Piroth et al. [33] retrospectively analyzed 114 strains of SBP in five hospitals in France from 2006 to 2007. Staphylococci and E. coli were the most common pathogens. Notably, 28% patients infected by the E. coli strain showed resistance to amoxicillin+clavulanic acid, and 27% of patients infected with S. aureus were resistant to methicillin. An observational study carried out in France in 2010 and 2011 showed that of the 57 confirmed SBP cases, gram-positive cocci (64.9%) were the main causative pathogens, including coagulase-negative Staphylococci, Enterococci, Streptococci, Staphylococcus aureus, and Streptococcus pneumoniae [13]. Another study on SBP patients in France reported that gram-positive bacteria were the dominant strains, accounting for 70% of nosocomial infections [34].

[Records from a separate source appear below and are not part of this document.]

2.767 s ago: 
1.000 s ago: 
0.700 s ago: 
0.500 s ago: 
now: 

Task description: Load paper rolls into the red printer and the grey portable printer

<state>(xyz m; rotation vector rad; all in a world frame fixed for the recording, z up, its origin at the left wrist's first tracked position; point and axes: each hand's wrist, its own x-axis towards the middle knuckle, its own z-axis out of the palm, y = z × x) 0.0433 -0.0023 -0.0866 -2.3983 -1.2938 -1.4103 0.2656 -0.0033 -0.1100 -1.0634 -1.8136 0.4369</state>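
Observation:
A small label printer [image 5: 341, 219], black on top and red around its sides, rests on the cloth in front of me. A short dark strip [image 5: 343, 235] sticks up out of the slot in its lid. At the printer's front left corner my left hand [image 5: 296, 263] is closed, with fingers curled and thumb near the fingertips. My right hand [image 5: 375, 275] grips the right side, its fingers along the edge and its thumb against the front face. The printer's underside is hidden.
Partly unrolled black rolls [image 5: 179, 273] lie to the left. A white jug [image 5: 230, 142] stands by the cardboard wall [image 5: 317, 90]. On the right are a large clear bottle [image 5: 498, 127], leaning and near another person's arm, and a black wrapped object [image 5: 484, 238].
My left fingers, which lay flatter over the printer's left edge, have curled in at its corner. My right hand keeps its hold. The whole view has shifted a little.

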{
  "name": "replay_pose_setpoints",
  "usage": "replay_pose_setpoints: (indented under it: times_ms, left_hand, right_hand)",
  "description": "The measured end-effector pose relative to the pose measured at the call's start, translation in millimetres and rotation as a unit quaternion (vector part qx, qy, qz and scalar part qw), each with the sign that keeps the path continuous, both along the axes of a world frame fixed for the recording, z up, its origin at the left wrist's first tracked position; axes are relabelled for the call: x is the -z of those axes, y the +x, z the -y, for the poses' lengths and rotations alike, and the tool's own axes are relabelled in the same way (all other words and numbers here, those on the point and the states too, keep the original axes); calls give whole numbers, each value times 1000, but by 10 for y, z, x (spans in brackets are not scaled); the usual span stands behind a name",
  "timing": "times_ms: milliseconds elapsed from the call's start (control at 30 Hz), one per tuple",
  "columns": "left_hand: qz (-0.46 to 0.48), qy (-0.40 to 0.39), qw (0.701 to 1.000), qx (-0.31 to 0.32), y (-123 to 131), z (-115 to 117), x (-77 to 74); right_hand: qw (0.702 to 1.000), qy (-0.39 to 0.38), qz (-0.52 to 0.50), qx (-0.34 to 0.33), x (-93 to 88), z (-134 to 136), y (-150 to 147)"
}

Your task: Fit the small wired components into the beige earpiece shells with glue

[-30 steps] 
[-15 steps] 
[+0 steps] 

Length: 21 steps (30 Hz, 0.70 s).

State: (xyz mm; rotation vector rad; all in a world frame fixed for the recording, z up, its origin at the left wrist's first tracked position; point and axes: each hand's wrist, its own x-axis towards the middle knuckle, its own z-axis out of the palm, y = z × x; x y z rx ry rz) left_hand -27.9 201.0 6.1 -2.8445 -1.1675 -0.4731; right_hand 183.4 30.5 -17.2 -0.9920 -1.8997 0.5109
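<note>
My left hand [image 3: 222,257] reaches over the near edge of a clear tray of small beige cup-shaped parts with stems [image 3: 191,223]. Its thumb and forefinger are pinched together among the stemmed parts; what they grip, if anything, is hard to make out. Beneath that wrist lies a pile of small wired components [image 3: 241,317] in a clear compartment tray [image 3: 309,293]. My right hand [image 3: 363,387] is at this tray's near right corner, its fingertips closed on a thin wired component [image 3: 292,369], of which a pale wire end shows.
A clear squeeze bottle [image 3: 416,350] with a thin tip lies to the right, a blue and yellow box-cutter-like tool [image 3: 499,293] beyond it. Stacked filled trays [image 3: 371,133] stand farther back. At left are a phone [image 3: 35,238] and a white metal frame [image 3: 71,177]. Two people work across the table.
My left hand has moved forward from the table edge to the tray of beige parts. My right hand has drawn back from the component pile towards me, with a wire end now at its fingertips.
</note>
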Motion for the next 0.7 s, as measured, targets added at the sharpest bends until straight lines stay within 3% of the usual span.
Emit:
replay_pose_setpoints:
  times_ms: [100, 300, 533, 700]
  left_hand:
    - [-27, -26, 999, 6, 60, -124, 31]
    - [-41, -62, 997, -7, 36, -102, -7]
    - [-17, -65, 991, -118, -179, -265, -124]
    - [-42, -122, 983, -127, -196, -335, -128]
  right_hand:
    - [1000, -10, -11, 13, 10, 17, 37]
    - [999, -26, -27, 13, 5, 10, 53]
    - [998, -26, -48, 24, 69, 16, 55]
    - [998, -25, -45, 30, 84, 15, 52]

Gunjaca and Francetić [35] prospectively studied 108 cases of cirrhosis in Croatia, where SBP prevalence was 21% and the mortality was 26%. The pathogens causing SBP were mainly gram-negative bacteria such as E. coli, methicillin-resistant S. aureus (MRSA), and Acinetobacter.
Alexopoulou et al. [36] retrospectively carried out a study on 47 SBP patients in Greece from 2008 to 2011. Twenty-eight patients had medically related infections and 15 were treated with quinolone prophylaxis. Gram-positive coccus was the most commonly isolated pathogen. Nine isolates were multidrug-resistant bacteria, including K. pneumoniae-producing carbapenemase and E. coli- and P. aeruginosa-producing ultrabroad spectrum β-lactamase. Higher number of gram-negative bacteria was reported in hospital-associated infections compared with gram-positive cocci. Another Greek prospective study from 2012 to 2014 included 130 SBP patients with a 30-day follow-up. The results showed that gram-positive cocci (GPC) were the causative agents for half of the cases. Multidrug-resistant (MDR) strains comprised 20.8% of the total cases while 10% were extensively drug resistant (XDR). Drug-resistant bacteria showed a significant increase in mortality rates [37].
2.3. America
Chaulk et al. [38] retrospectively analyzed 192 Canadian SBP patients from 2003 to 2011. Among them, 77 patients had culture-positive infection with gram-positive bacteria causing 57% of these cases. The antibiotic resistance rate was 8% in community-acquired infections and 41% in hospital-acquired infections (Table 1).
Ardolino et al. [39] retrospectively studied 160 SBP cases in the United States from 2005 to 2015. This study reports that gram-negative bacteria were mainly E. coli. The sensitivity rate to ceftriaxone was 71%. Gram-positive cocci including Enterococci, Streptococcus, and Staphylococcus accounted for 37.5% of the cases. 71% of Enterococci were resistant to vancomycin, and MRSA accounted for 80% of the infections.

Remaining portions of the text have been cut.